Wo sind die lesenden Menschen geblieben?
Wir sitzen oft vor dem Bildschirm, dabei wäre Lesen die bessere Unterhaltung.
Noch vor wenigen Jahrzehnten waren lesende Menschen der gesellschaftliche Normalzustand. Sie sprachen im Freundes- und Kollegenkreis über Bücher, lasen in Wartezimmern, in Warteschlangen und im Zug. Sie ließen sich von Kapitel zu Kapitel in eine andere Welt führen. Und heute? Bringen nur noch wenige die Geduld auf, sich von einer Erzählstimme tragen zu lassen, ohne ständig auf das Smartphone zu blicken.
Dabei ist Lesen doch die ultimative Unterhaltung. Es ist ein Sport, bei dem der Geist die Strecke selbst läuft. Lesen verlangt Eigenleistung, Geduld und Fantasie. Ist Lesen also Unterhaltung? Ja, aber nicht im Sinne passiven Konsums, sondern als kreative Aktivität, die Kopf und Herz fordert.

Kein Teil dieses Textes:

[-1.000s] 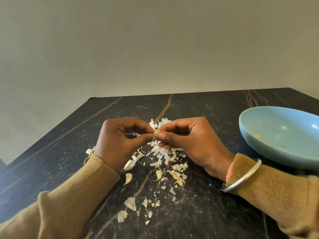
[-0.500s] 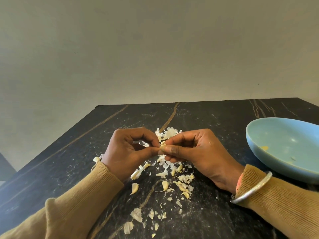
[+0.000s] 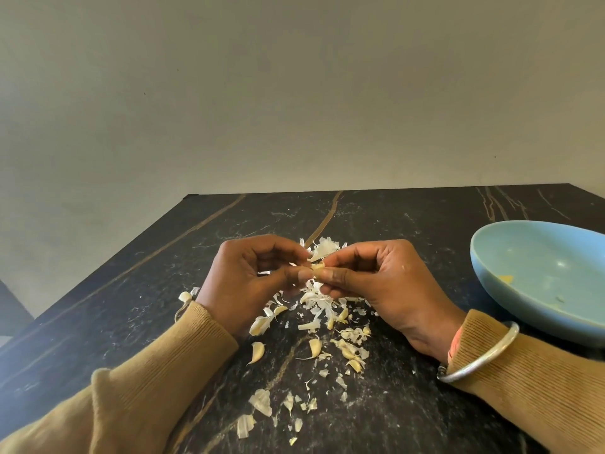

Lesen bedeutet, sich eine Welt zu erschließen, die nicht sofort zugänglich ist, deren Regeln man sich erst aneignen muss und deren Figuren man sich erarbeiten muss. Und genau darin liegen die Freude und die Leistung des Lesens: Aus Sätzen, Absätzen, Dialogen, Zwischentönen und Metaphern können wunderbare Welten entstehen – wenn man bereit ist, Zeit, Aufmerksamkeit und Fantasie zu investieren.
Am Ende geht es nicht nur darum, wie viel Zeit wir fürs Lesen haben, sondern darum, wie viel Geduld und Fantasie wir dem Text geben. Lesen verlangt Leistung – nicht als Belastung, sondern als geistige Entfaltung und Befreiung. Und wer sich darauf einlässt, entdeckt: Lesen ist Unterhaltung, die sich lohnt – immer wieder neu.